E é tão fácil… basta
exercitar continuamente o bom senso, e é tão possível… basta manter a frescura
do cérebro, basta fazer… basta moldar esta argila que somos, não deixar secar…
é só fazer, é só fazendo que logramos ir aprendendo, e é tão fácil… Quem foi o humanista,
pedagogo e politico que se esforçou, quem foi que lutou, quem foi que jamais
dividiu o que divisão não permite nem consente, quem foi que bradou ? Quem foi
que se impôs ? Quem foi tão explicito, quem foi o artista ? Quem foi que pintou
este cenário onde hoje, se o quisermos nos movemos como peixes em aquário ?
Quem plantou as
estrelas no céu ? Quem foi que nos deu a esperança ? Quem foi que disse ser
possível o pensar autónomo, o pensar por nós mesmas e não como autómato ? Quem
foi que disse ? O Sérgio não era desses amigos fascinados c’o umbigo, o Sérgio
sim era amigo, amigo de partilhar a sorte do seu baralho. Por isso afirmo e
reitero que se todas aqui estamos gozando o mesmo borralho em vez de qualquer
atalho a que o fado nos levasse, achasse eu quem com agrado e esmero um bolero
lhe cantasse, sem exagero vos diria valer a pena a franquia e dar por bem gasto
o dia.
Sérgio habitava a
mestria de quem escalava montanhas c'a destreza das aranhas. Soltou em vida
campanhas a que gente de má-fé sempre chamou artimanhas.
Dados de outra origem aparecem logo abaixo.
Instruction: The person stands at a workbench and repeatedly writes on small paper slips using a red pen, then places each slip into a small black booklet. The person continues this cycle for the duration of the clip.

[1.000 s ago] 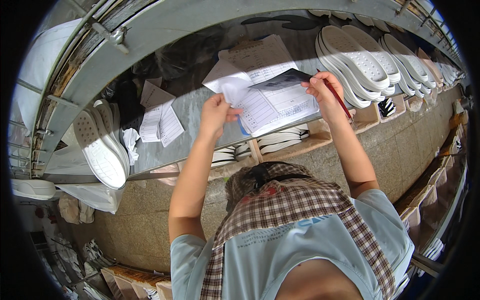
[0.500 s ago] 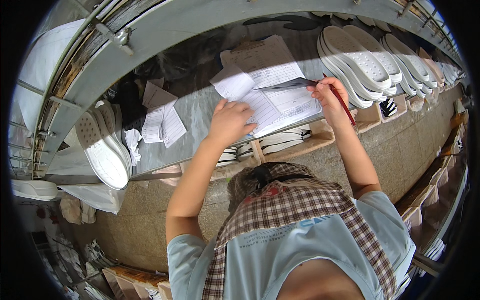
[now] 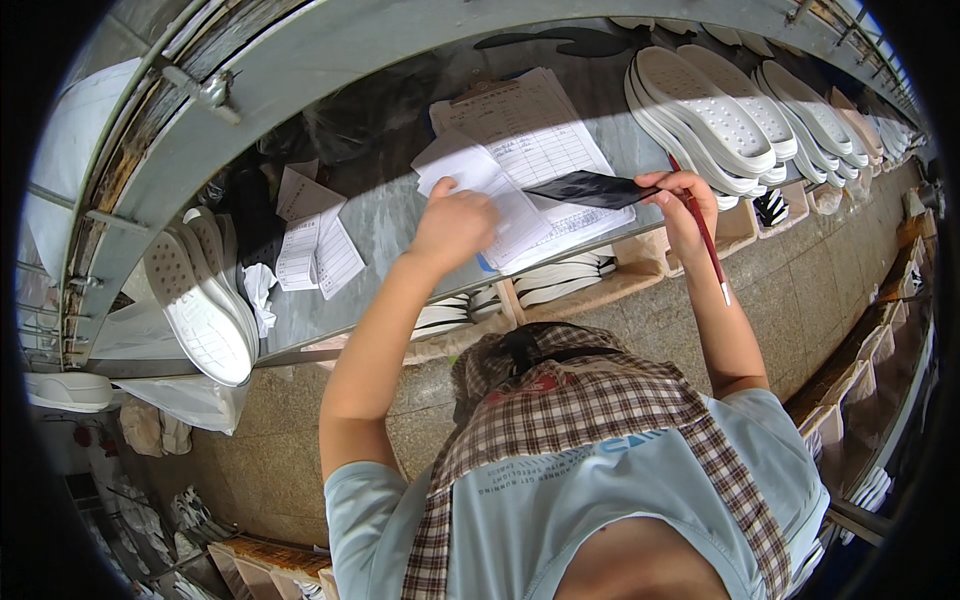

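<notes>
Over the right part of the clipboard (image 3: 482, 91): black sheet (image 3: 590, 190), long axis crosswise to the board, free end pointing left toward white slips (image 3: 472, 166). Pinched at its right end by right hand (image 3: 685, 205), together with red pen (image 3: 706, 236), white tip toward the forearm. Over the clipboard's left part: left hand (image 3: 455, 224), fingers curled, grasp on slips not discernible. Under the clipboard: grey tabletop (image 3: 383, 240); right of it, white soles (image 3: 705, 105); on its near side, lower, tiled floor (image 3: 780, 270).

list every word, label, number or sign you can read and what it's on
Light blue shirt: upside-down lettering, partly legible; I won't copy it.
Plaid apron: red mark, too blurred to read.
Papers on the clipboard: printed grid and handwriting, too small to read.
Slips at left: print, too small to read.
</notes>
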Action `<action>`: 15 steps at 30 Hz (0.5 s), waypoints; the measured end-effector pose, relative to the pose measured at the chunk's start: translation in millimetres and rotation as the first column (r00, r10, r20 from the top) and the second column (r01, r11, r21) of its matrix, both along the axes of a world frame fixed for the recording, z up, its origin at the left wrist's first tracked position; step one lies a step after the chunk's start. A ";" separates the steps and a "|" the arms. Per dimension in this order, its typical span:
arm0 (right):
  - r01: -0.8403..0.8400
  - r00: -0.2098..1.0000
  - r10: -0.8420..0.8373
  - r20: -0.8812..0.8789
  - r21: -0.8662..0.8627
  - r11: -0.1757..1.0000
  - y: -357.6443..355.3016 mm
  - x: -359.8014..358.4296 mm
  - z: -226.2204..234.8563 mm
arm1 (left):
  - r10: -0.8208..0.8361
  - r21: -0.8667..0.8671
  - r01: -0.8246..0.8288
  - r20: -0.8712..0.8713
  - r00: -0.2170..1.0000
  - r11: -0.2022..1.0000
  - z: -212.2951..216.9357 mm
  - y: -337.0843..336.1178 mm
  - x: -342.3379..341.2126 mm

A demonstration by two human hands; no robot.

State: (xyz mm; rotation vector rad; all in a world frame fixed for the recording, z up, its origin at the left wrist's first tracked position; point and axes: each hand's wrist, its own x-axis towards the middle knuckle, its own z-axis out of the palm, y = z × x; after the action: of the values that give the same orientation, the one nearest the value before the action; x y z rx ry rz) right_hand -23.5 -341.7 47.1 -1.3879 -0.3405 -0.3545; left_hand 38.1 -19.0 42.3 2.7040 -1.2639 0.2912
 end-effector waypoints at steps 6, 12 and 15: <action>-0.155 0.986 0.164 0.042 -0.161 0.975 15.3 -3.7 -2.7 | 0.162 -0.384 -0.475 -0.617 0.770 0.792 -4.1 23.6 16.4; -0.165 0.970 0.230 0.083 -0.472 0.866 57.4 15.4 -20.9 | -0.127 -0.585 -0.632 -0.777 0.617 0.508 -8.6 35.5 25.7; -0.108 0.960 0.225 0.164 -0.527 0.843 75.4 28.6 -30.7 | -0.131 -0.584 -0.623 -0.776 0.617 0.521 -12.1 36.5 26.8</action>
State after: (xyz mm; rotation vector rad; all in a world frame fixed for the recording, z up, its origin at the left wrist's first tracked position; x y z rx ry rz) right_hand 5.0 -266.3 16.4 -1.8323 -0.7817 -0.2812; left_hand 64.9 17.5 30.2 1.7589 -0.2454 -0.1969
Certo certo é que as
façanhas q'inda hoje se propagam pelas cidades do mundo, são obra vera e
fecunda que nos resguarda uma vida, nos preenche segunda a segunda, p'ra vergonha
dessa gente a que chamaria imunda. Singelo homem esse Sérgio, só nos pediu ou
rogou labor e preocupação c’o desenvolver o intelecto, e nunca nos impôs um
tecto pois não foi outro foi ele um dos primeiros a gritar que nem o céu era
limite, e que a todas exortou a que aqui e agora e sempre, se imite.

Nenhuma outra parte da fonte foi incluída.